Written and Illustrated by Jeff Newman
Little, Brown and Company, 2006
Did You Know? Hippos secrete a reddish acid that serves as a type of sunscreen and in a nursing female, it turns their milk pink. An adult rhino’s skin can be as much as 2″ thick.
A worker at the zoo puts up the wrong sign in front of the rhino enclosure and it identifies him as a hippo. When an older couple comes along and calls him a hippo, he corrects them loudly and they run away, startled. He tries a few different ways to change the sign himself, but then a young couple stops to take his picture and they call him a hippo, too. Once again, he scares them by protesting. A little boy wanders over and helps out by putting up the proper sign, which makes the rhino happy. The final picture shows the hippo with a sign identifying him as a porcupine-o.
Author/illustrator Jeff Newman tells a really funny story in just a few words in this somewhat surreal picture book. The story starts before the dedication page, when we see a school bus pull up to the zoo and a classroom full of kids gets out with their teacher. The little boy who finally solves the whole thing sees a sign fall from the zoo worker’s hands, setting up how he will know what to do to fix things in the end. The guy putting up the signs is whistling to let us know his mind isn’t really on what he’s doing. I see that some reviewers seem to think he’s done it maliciously, as a prank, but it’s clear to me that he’s just careless.

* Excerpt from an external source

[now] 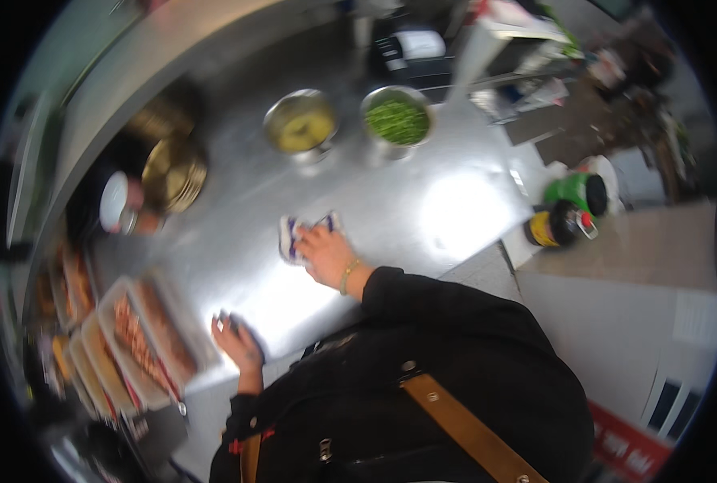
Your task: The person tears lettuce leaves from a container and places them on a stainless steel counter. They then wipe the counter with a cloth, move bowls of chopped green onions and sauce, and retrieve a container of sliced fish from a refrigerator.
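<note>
My right hand (327, 255) presses down on a white cloth with dark blue-purple markings (288, 236), spread on the stainless steel tabletop (238, 199). Part of the cloth is hidden beneath the fingers. A beaded bracelet circles that wrist. My left hand (238, 345) rests at the table's near edge with its fingers apart, just right of the plastic food containers (184, 314); no held object can be made out in it. Beyond the cloth stand a metal pot of yellow contents (304, 130) and a metal pot of chopped greens (397, 121).
Stacked brass-coloured bowls (174, 175) and a white-and-pink cup (117, 199) stand at the left. A dark bottle with a yellow label (548, 226) and a green container (570, 188) sit to the right. A black printer-like device (410, 51) is at the back.
</note>
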### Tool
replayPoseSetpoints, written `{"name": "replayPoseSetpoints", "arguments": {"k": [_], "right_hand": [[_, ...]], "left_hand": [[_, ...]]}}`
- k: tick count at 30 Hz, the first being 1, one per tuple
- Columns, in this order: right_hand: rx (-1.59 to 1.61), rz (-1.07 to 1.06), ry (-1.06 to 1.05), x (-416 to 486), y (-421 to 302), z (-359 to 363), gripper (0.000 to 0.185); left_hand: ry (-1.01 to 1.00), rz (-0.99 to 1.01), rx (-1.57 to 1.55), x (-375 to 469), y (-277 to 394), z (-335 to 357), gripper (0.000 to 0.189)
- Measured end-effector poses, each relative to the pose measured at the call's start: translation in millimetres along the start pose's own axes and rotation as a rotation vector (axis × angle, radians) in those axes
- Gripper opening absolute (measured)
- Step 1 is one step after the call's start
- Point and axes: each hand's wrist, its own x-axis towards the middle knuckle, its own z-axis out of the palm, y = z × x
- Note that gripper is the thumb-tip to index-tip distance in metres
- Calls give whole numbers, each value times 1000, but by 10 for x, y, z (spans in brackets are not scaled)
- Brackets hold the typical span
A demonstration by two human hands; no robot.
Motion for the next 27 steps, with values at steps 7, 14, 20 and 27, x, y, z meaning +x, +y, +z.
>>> {"name": "replayPoseSetpoints", "arguments": {"k": [7,14,20,27], "right_hand": [[324,95,466,-98,324,-414,49],[-506,384,115,687,508,-181,53],[-62,-401,-349,691,-903,527,42],[-20,34,337,3167,-9,-347,38]], "left_hand": [[-12,-82,-4,-56,39,-53,38],[-23,-107,7,-41,57,-102,35],[-29,-144,-9,-43,50,-117,35],[22,-184,-14,-2,85,-146,36]]}}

It’s not just the talking rhino that makes this unusual. The artwork is done in pencil, ink, marker, watercolor, gouache, colored pencil, pastel and cut paper, which results in illustrations that are a little on the wild side, for sure. The backgrounds of some pages are just white space, while other pages feature blotted ink spots or close drawn swirls. And the people visiting the zoo have unnatural skin colors, such as orange, blue, green or yellow. It all contributes to the book feeling loose and silly and fun, and I really enjoyed it.
And what did we learn? What I take away from this book is that we all want the people around us to know who we are.